What is needed —
Find the line that contains "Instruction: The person"; then retype it and each line after it, exactly, through the final line of the data below.

Records from a data collection —

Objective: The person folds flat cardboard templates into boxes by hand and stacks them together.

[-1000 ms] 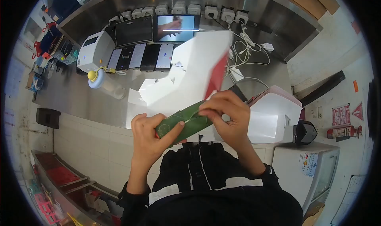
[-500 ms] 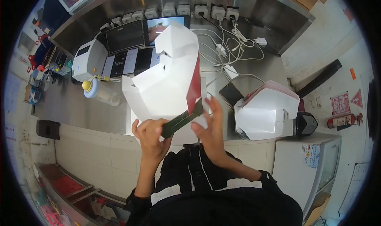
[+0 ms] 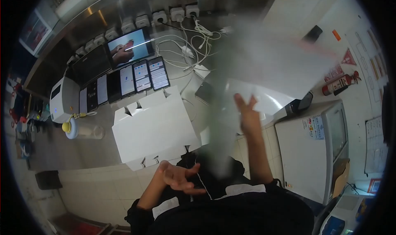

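My left hand (image 3: pixel 179 178) is in front of my body, palm turned up and fingers spread, with nothing in it. In front of it, a flat white cardboard box blank (image 3: pixel 154 128) with notched edges lies at the table's front edge. My right hand (image 3: pixel 248 117) reaches to the right, its fingers apart and overlapping a white surface. A folded cardboard box (image 3: pixel 272 57), white with a dark green side, is smeared by motion around and above this hand. Behind it, the other white boxes on the right are partly hidden.
Several phones (image 3: pixel 127 79) lie in a row before a lit tablet (image 3: pixel 130 47). White cables (image 3: pixel 194 41) tangle behind them. A white label printer (image 3: pixel 64 99) and a yellow-capped bottle (image 3: pixel 84 130) stand left. A white fridge cabinet (image 3: pixel 303 152) is at the right.
The folded box has moved from between my hands to the right, uncovering the phones and flat blank. My left hand has let go and dropped lower; my right hand has moved right. The view has turned.
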The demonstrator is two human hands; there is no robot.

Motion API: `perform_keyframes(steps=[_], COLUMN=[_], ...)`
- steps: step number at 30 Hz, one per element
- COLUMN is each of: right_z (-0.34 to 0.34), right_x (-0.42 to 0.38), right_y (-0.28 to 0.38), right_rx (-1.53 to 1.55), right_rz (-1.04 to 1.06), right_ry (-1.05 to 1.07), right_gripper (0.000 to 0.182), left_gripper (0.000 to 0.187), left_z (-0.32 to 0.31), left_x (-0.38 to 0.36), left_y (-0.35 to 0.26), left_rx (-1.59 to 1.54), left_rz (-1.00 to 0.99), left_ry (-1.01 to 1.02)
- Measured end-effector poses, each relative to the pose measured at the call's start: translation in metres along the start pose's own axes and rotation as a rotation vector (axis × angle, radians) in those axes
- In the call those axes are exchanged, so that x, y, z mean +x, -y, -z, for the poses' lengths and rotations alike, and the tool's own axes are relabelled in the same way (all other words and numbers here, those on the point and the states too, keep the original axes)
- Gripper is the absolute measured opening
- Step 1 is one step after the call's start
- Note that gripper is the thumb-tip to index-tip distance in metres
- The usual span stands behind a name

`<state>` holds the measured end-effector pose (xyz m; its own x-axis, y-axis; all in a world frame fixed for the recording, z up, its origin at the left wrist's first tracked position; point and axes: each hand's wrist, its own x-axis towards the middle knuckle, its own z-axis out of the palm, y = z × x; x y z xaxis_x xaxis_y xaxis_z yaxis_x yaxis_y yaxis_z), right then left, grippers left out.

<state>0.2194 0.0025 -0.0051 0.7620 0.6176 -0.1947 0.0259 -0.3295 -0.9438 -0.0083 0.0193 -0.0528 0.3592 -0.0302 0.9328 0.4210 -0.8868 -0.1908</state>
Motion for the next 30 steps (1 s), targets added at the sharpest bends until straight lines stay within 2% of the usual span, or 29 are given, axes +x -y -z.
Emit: perform_keyframes(steps=[2,4,7,8,10,11,13,14,16,17,19,20,22,26,30], right_z=[0.044,0.076,0.107,0.107,0.112,0.111,0.106,0.107,0.113,0.116,0.124,0.128,0.13,0.131,0.131], right_x=[0.032,0.049,0.07,0.076,0.086,0.085,0.082,0.087,0.107,0.118,0.139,0.144,0.147,0.145,0.136], right_y=[-0.028,-0.051,-0.085,-0.096,-0.107,-0.104,-0.101,-0.108,-0.134,-0.147,-0.158,-0.16,-0.161,-0.151,-0.14], right_rx=[-0.169,-0.286,-0.462,-0.643,-0.996,-0.996,-1.086,-1.084,-1.148,-1.147,-0.836,-0.834,-0.867,-0.95,-0.854], right_rz=[0.254,0.295,0.358,0.461,0.056,0.054,0.239,0.234,0.508,0.503,0.212,0.211,0.151,0.124,0.151], right_ry=[0.015,-0.092,-0.252,-0.359,-0.297,-0.297,-0.515,-0.512,-0.673,-0.672,-0.345,-0.345,-0.187,-0.159,-0.211], right_gripper=[0.06,0.051,0.04,0.034,0.037,0.037,0.039,0.039,0.046,0.046,0.055,0.055,0.063,0.063,0.06], left_gripper=[0.058,0.054,0.037,0.035,0.034,0.037,0.047,0.052,0.058,0.057,0.056,0.056,0.053,0.052,0.047], left_z=[-0.004,-0.011,-0.036,-0.039,-0.051,-0.061,-0.086,-0.103,-0.132,-0.144,-0.15,-0.149,-0.144,-0.146,-0.155], left_x=[0.002,0.006,0.033,0.042,0.054,0.059,0.059,0.054,0.034,0.021,0.008,0.004,-0.007,-0.033,-0.04], left_y=[-0.005,-0.011,-0.018,-0.02,-0.024,-0.025,-0.024,-0.02,-0.014,-0.012,-0.011,-0.013,-0.019,-0.022,-0.021], left_rx=[-0.215,-0.325,-0.513,-0.483,-0.512,-0.57,-0.967,-0.963,-0.958,-0.897,-0.83,-0.829,-0.879,-0.89,-0.887], left_rz=[-0.017,-0.02,-0.158,-0.228,-0.308,-0.318,-0.121,-0.042,0.035,0.021,0.006,0.005,0.109,0.227,0.276], left_ry=[-0.107,-0.163,-0.227,-0.114,0.102,0.202,0.732,0.803,0.879,0.909,0.963,0.964,0.999,1.056,1.057])
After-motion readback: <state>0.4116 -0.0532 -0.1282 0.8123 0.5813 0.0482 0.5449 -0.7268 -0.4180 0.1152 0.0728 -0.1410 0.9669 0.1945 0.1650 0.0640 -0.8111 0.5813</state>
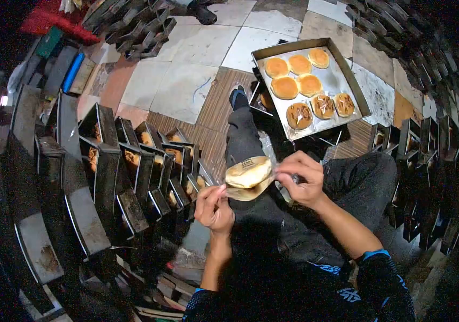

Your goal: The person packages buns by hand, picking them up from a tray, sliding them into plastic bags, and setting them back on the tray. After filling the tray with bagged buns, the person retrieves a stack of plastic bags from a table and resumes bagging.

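In front of my lap a bun [248,173] sits inside a clear plastic bag [245,193] with dark printing on it. My left hand [214,212] pinches the bag's near left side. My right hand [302,178] pinches its other end on the right, fingers closed on the plastic. Ahead stands a metal tray [339,80] with several plain golden buns [284,88] in its far rows. Three buns [323,107] along the near row look wrapped in shiny printed plastic.
Stacks of dark metal baking tins [103,161] with bread inside crowd my left side. More stacked tins [428,145] stand on the right and at the far left and right. A tiled floor [186,83] lies beyond my outstretched leg [244,134]. Something blue and long [72,73] rests at far left.
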The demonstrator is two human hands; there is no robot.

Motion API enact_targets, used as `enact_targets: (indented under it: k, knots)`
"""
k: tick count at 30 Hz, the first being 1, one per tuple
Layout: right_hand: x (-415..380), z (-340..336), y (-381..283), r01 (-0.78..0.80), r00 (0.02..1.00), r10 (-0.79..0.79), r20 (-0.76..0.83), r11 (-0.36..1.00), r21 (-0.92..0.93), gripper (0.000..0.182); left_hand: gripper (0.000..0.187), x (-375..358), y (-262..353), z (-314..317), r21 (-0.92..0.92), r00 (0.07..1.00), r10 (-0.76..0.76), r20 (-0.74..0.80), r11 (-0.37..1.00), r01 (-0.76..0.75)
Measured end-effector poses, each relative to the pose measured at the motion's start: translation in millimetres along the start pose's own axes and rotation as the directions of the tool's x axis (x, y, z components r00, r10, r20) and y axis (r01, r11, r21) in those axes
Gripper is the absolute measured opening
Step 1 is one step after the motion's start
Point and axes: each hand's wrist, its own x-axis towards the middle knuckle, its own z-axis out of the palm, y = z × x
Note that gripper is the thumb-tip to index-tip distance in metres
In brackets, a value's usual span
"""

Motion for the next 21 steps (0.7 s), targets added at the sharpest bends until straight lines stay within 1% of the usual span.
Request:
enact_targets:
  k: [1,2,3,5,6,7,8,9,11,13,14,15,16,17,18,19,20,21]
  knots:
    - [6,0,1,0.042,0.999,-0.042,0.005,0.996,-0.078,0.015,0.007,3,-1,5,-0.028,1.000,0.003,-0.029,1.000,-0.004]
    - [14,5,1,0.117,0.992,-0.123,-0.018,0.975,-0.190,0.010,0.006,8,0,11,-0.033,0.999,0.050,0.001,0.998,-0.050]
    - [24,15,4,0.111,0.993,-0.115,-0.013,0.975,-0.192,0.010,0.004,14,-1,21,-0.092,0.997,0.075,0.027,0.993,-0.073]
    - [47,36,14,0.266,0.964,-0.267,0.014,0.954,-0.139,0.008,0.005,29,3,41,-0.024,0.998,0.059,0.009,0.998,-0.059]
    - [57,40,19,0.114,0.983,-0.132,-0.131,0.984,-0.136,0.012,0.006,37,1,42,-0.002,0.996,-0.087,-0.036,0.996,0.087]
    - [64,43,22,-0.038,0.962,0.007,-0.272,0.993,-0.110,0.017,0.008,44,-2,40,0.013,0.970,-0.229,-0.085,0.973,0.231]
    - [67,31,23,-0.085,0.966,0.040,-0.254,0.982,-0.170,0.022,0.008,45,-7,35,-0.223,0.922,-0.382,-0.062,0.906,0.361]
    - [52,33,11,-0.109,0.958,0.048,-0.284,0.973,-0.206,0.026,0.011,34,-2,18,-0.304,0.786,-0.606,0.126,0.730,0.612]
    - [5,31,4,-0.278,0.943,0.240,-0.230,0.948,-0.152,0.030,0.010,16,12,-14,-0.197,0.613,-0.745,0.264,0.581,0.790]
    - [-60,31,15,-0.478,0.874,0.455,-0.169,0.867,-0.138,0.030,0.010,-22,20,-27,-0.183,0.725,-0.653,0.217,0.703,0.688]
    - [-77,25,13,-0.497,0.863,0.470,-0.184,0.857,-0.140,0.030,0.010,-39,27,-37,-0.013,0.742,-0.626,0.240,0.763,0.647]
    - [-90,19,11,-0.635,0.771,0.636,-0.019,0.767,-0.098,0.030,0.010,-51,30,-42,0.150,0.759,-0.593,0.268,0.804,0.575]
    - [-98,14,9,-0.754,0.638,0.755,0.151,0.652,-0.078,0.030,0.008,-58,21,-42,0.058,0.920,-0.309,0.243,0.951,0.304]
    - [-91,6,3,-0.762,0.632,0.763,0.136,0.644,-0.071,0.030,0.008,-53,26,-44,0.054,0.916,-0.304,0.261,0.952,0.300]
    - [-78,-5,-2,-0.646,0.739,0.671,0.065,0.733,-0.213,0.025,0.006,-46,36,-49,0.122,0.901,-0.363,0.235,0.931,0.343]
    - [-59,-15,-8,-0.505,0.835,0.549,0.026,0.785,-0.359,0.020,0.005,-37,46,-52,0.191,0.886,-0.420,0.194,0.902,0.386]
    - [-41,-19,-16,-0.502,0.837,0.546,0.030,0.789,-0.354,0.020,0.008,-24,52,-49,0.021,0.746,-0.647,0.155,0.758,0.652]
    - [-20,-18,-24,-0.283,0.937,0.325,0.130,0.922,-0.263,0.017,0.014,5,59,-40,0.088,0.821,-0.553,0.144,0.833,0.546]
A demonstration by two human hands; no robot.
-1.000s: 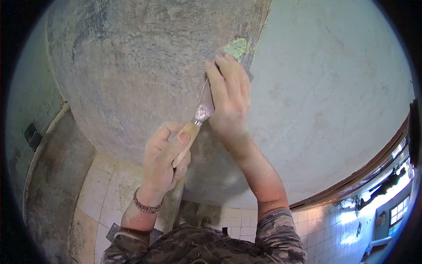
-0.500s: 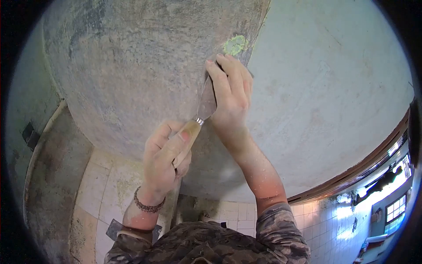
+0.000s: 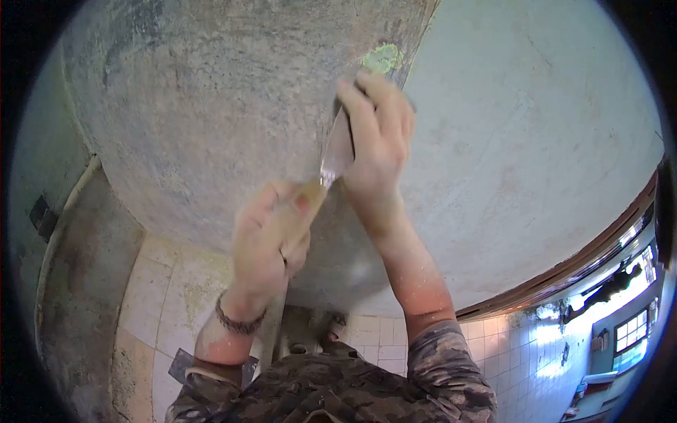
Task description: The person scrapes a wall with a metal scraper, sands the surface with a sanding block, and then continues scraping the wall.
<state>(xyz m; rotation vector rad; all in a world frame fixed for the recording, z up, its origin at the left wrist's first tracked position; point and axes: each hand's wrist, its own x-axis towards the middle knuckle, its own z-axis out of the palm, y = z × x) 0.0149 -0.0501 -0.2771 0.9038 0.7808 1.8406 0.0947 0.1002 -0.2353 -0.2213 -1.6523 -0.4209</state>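
Note:
My left hand [image 3: 266, 243] grips the wooden handle of a putty knife [image 3: 334, 156]. Its metal blade lies flat against a rough grey wall [image 3: 211, 106]. My right hand [image 3: 377, 141] presses its fingers down on the blade, just below a pale green patch of old paint [image 3: 382, 58] near the wall's corner edge. A woven bracelet sits on my left wrist. Both hands are blurred by motion.
A smoother pale wall face [image 3: 536, 141] meets the grey one at the corner. White floor tiles [image 3: 169, 296] lie below, with a grey curved ledge [image 3: 77, 268] at left. A brown door frame [image 3: 578, 268] and a bright window [image 3: 631, 331] show at lower right.
Both hands and the putty knife have pushed upward along the wall, bringing the blade closer to the green patch.

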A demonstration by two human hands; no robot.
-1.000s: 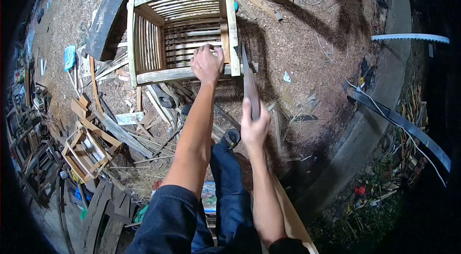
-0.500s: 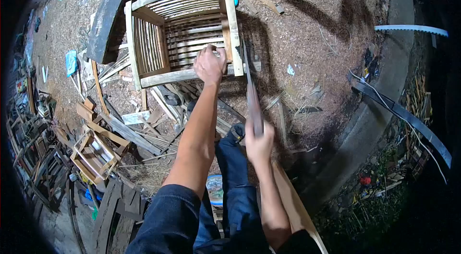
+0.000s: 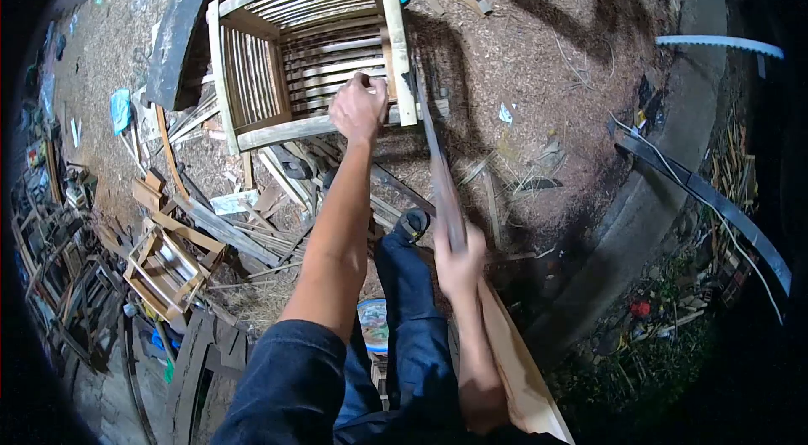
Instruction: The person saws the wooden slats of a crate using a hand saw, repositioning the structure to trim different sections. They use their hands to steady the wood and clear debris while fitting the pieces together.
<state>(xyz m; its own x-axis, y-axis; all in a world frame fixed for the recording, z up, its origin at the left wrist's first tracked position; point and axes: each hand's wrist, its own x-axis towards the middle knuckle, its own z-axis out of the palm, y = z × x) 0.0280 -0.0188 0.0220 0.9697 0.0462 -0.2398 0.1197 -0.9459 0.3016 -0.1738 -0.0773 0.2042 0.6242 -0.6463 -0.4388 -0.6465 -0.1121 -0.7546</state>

Result of this task —
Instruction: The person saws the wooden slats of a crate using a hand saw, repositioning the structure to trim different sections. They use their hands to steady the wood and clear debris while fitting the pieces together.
<state>(xyz m; its own x-axis, y-axis; all in a world frame fixed for the recording, z up, its origin at the left wrist's first tracked position; point and axes: each hand's wrist, its own x-axis towards the middle knuckle, its own z-axis out of the palm, y = z × x) 0.0280 -0.0188 0.0220 0.9697 0.0462 -0.2398 0.1197 -0.9459 0.3016 -0.1738 -0.0773 0.2042 0.6242 -0.6463 -0.4388 -0.6465 -0.1121 -0.7546</state>

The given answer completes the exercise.